Przełom w symulacji białek: berlińscy badacze rewolucjonizują metodę!
Wolny Uniwersytet w Berlinie wraz z prof. dr Cecilią Clementi dokonuje przełomu w komputerowej symulacji białek.

Przełom w symulacji białek: berlińscy badacze rewolucjonizują metodę!
18 lipca 2025 r. międzynarodowy zespół badawczy pod przewodnictwem prof. dr Cecilii Clementi z Uniwersytetu im. Wolny Uniwersytet w Berlinie przełomowy artykuł w czasopiśmieChemia Przyrody, co wywołuje zamieszanie w świecie naukowym. W artykule przedstawiono nowy model umożliwiający precyzyjną i wydajną symulację białek - znacznie szybszą niż konwencjonalne symulacje dynamiki molekularnej.
Wyzwanie polegające na realistycznym zobrazowaniu fałdowania i dynamiki białek istnieje od ponad 50 lat. Naukowcy wykorzystali głębokie uczenie się do opracowania systemu, który jest zbliżony do symulacji białek wszystkich atomów. Nowo opracowany model CGSchNet wykorzystuje grafową sieć neuronową do uczenia się efektywnych interakcji między cząstkami. Te innowacyjne podejścia otwierają obiecujące zastosowania w opracowywaniu leków i terapii przeciwciałami w leczeniu raka i innych chorób.
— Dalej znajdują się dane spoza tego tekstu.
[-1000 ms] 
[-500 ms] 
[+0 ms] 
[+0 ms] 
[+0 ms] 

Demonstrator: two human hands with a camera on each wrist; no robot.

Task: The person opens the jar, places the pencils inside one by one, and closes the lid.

Postępy w symulacji białek
Model koncentruje się na dynamicznym procesie zwijania białek, w tym na stanach pośrednich, które odgrywają rolę w nieprawidłowym fałdowaniu, takim jak amyloidy. Symuluje przejścia pomiędzy stanami złożonymi, które są kluczowe dla funkcjonowania białek. Znaczącym postępem tego modelu jest możliwość dokładnego przewidywania długotrwałych stanów białek złożonych, rozwiniętych i nieuporządkowanych.
Jedną z najbardziej godnych uwagi cech modelu CGSchNet jest zdolność do przewidywania względnej stabilności zwiniętych mutantów białkowych, czego nie udało się osiągnąć poprzednimi metodami. Prof. dr Cecilia Clementi, która wcześniej była profesorem chemii i fizyki na Uniwersytecie Rice w Houston w Teksasie, wzmacnia badania z zakresu biofizyki teoretycznej i obliczeniowej na Wolnym Uniwersytecie w Berlinie. Ich pracę wspierają Einstein Professorships, które wspierają berlińskie uniwersytety i Charité w negocjacjach dotyczących nominacji lub rezydencji.
Dane i modele szczegółowo
W badaniu wykorzystano kompleksowe zbiory danych. Zestaw danych porównawczych zawiera 1262 cele i obejmuje szeroki zakres struktur białkowych, w tym 717 białek jednodomenowych, 257 nowo opublikowanych celów i 288 celów z CASP 8–14. Te zbiory danych przygotowano w celu usunięcia nadmiarowości i dostosowania identyczności sekwencji do wartości odcięcia <30%.
Zbiór danych Human Protome obejmuje 20 595 białek i umożliwia zróżnicowaną analizę białek jedno- i wielodomenowych. Spośród nich przewidziano 19 512 białek, co ma potencjalnie ogromne znaczenie w przewidywaniu struktury. Ponadto do badań włączono rurociąg D-I-TASSER, który wykorzystuje podejście hybrydowe do przewidywania struktury proteonów.
Ten potok wykonuje wszystkie etapy, od głębokiego generowania MSA, przez identyfikację szablonu gwintowania, po udoskonalenie strukturalne i ocenę modelu. Zastosowanie najnowocześniejszych algorytmów i technologii takich jak DeepPotential i AttentionPotential ilustruje innowacyjny charakter dzieła.
Wyniki badania można przenieść na różne białka poza konkretnym zbiorem danych treningowych, co podkreśla znaczenie modelu dla badań biochemicznych. Zastosowanie metod opracowanych w ramach badania może mieć daleko idące konsekwencje dla przyszłości badań nad białkami i opracowywania leków. Więcej informacji można znaleźć w szczegółowej publikacji Natura znaleźć.